Universal Tissue cDNA, Reverse Transcribed by Oligo dT Primer, Monkey Adult Normal, BioGenomics™

BioGenomics™ Tissue cDNA:
cDNA is supplied as First Strand, Multiple Tissue Panels, and Matched Pairs. PCR-ready First Strand cDNA is tissue specific and are ready-to-use for gene discovery or expression analysis. Over 350 cDNAs from human adult and fetal normal tissues, human diseased and tumor tissues, rat, mouse, monkey and plant tissues are included in this extensive collection.

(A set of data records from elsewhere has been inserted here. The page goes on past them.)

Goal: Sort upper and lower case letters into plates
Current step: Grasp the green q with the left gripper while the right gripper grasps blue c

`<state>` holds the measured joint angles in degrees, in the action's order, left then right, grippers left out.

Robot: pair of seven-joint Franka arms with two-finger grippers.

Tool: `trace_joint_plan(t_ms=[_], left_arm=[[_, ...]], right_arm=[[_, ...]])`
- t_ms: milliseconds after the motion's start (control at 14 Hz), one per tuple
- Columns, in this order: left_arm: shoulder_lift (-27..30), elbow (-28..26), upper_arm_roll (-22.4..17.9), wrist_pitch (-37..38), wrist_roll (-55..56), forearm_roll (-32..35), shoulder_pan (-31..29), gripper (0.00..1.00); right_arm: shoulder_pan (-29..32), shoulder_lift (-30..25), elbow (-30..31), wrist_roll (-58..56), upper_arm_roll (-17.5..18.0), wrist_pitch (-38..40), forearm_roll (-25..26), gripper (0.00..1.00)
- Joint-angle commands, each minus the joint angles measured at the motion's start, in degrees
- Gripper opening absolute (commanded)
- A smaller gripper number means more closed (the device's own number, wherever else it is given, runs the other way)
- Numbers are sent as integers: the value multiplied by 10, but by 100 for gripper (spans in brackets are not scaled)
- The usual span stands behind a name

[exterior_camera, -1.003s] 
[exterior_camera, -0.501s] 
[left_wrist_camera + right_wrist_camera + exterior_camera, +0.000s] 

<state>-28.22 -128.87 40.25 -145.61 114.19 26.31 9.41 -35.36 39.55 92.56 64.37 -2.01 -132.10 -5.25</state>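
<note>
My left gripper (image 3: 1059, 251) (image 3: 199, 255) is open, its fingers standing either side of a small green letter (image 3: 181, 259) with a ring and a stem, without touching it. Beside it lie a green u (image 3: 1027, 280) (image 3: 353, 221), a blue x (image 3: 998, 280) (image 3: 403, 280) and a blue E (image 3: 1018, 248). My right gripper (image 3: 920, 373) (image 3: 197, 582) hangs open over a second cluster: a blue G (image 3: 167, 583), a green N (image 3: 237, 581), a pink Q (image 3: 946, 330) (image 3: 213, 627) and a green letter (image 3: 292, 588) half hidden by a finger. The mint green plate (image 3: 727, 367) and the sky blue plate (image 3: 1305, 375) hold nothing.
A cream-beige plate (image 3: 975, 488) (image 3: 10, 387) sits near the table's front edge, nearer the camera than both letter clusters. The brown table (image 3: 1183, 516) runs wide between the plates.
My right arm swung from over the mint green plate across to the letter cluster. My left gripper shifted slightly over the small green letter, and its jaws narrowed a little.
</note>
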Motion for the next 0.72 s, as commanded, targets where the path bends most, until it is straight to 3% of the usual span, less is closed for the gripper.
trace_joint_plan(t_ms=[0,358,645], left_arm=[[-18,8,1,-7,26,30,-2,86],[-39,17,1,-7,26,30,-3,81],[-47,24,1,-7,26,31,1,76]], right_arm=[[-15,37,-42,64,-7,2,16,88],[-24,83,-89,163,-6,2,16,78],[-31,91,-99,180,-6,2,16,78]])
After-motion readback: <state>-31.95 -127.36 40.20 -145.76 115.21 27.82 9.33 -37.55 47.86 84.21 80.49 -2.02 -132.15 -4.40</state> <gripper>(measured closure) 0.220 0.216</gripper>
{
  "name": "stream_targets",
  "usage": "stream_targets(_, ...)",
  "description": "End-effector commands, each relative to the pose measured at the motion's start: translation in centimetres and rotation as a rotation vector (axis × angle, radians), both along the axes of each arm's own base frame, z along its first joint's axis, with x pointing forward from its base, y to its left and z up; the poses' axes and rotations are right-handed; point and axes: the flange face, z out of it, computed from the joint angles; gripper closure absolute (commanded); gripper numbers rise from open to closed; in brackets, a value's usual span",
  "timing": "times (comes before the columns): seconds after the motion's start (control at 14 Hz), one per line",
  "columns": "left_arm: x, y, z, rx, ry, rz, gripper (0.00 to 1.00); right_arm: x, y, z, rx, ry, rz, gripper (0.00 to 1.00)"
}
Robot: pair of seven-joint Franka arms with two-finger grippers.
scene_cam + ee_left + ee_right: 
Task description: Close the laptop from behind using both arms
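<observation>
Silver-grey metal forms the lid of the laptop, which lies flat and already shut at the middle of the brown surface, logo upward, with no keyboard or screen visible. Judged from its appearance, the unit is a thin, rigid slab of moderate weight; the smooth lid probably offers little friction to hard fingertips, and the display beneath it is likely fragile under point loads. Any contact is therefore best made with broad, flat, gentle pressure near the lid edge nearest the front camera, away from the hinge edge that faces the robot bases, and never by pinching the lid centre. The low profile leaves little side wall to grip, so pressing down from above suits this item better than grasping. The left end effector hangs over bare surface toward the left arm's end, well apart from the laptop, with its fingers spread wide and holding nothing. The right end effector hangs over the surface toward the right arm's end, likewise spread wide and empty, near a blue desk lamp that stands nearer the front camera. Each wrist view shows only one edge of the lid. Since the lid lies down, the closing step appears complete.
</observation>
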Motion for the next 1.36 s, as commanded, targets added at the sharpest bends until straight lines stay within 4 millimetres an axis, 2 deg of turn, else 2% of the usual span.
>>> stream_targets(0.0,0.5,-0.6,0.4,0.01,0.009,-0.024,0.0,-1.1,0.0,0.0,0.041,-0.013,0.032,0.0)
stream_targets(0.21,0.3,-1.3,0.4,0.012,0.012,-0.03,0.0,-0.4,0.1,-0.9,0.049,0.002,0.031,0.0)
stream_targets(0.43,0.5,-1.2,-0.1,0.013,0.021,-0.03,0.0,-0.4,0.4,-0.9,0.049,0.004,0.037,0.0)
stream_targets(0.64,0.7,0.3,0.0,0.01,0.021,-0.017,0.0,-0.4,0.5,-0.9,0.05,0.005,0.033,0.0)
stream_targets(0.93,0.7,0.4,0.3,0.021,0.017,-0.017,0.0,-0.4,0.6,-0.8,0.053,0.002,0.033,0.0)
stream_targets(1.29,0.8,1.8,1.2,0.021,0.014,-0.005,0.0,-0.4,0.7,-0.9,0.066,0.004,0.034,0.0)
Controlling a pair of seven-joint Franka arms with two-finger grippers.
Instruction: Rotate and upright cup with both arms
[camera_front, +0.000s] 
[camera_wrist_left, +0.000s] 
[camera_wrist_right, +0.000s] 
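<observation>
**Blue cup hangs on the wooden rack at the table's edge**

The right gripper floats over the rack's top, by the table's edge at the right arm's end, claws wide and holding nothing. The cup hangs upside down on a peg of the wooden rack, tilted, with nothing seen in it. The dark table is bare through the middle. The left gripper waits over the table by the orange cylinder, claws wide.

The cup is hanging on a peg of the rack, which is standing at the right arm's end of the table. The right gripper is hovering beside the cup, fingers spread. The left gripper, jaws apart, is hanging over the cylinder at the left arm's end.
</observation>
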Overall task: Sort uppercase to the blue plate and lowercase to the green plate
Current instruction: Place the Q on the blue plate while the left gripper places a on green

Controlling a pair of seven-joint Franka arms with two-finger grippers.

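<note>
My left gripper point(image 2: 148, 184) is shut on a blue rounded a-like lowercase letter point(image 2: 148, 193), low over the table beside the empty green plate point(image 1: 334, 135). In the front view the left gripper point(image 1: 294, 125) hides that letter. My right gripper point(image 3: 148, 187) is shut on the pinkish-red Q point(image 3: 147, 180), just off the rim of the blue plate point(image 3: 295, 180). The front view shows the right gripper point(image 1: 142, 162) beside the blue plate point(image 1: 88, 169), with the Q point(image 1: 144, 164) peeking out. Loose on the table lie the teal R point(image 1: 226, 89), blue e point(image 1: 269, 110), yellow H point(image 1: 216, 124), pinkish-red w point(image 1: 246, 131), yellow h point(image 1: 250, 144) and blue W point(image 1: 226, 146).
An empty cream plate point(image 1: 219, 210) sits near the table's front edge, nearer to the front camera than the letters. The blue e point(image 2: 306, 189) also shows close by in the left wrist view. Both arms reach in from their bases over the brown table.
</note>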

BioGenomics™ Universal cDNA
Mixed Male and Female donors. Prepared by reverse transcribed RNA by using random hexamer or oligo dT primer. Total RNA is isolated by modified guanidine thiocyanate techniques. The Universal cDNA serves as a standard for comparison of gene expression by real time PCR and regular PCR, and also as a gene pool for cloning genes.

Applications:
Suitable for use in SNP analysis, Southern Blot, PCR, Genomic DNA library construction, Profiling study in gene expression

Species Selection:
Choose from Human, Mouse, Rat, Chicken, Canine, Monkey.
• Human Universal cDNA is prepared from major organs of both male and female adult donors
• Mouse Universal cDNA is prepared from several male and female Balb/C mice whole bodies without fur.
• Rat Universal cDNA is prepared from several male and female Sprague Dawley or Wistar rats whole bodies without fur.
• Chicken (Leghorn) Universal cDNA is prepared from major organs of both male and female adult donors.
• Canine (Beagle) Universal cDNA is prepared from major organs of both male and female adult donors
• Monkey (Cynomolgus and Rhesus) Universal cDNA is prepared from major organs of both male and female adult donors

Supplied With:
T5595-0010: Tissue, cDNA, Actin Control Primer

Concentration:
2.5ng/ul; 1ul cDNA is sufficient for one PCR reaction.

Form:
Supplied as a liquid in 1X RT buffer: 50mM Tris-Cl, pH 8.3, 75mM KCl, 3mM MgCl2, 10mM DTT.

Control PCR Component:
Taq polymerase 0.2ul
10X PCR buffer 2.5ul
10mM dNTP 0.5ul
Control primers (5uM) 1.0ul
PCR Ready First Strand cDNA 1.0ul
Sterile ddH2O 19.8ul
Total Volume 25.0ul

Control PCR Conditions:
1. 94°C x 2 minutes, 1 cycle.
2. 94°C x 30 seconds, 55°C x 30 seconds, 72°C x 30 seconds, 35 cycles.
3. 72°C x 5 minutes, 1 cycle. Hold at 4°C.

Quality Control:
RNA Integrity for cDNA synthesis examined by visual inspection for the presence of intact bands of 18s and 28s ribosomal RNA using denaturing agarose gel.
Quality and purity of total RNA is determined spectrophotometrically.
A260/280 1.8 - 2.0 (10mM Tris-Cl, pH 7.5)
8S/18S Ratio ≥ 1
•. RNA used for cDNA synthesis is treated by DNase I and is tested as DNA-free RNA by PCR.
• The synthesized human, animal, and cell line cDNA was 5’ selected to ensure its full length.
• The cDNA was used as template for PCR amplification of beta-actin gene and an 838 bp beta-actin band was visualized on 1% agarose gel
• Synthesized plant cDNA was used as template for PCR amplification of chloroplast gene.
• 458bp chloroplast band visualized on 1% agarose gel.
β-actin control primer included, 10 PCR reactions
Chloroplast control primer included., 10 PCR reactions

Storage and Stability:
May be stored at 4°C for short-term only. For long-term storage, store at -20°C. Stable for at least 12 months at -20°C. For maximum recovery of product, centrifuge the original vial after thawing and prior to removing the cap. Further dilutions can be made in assay buffer.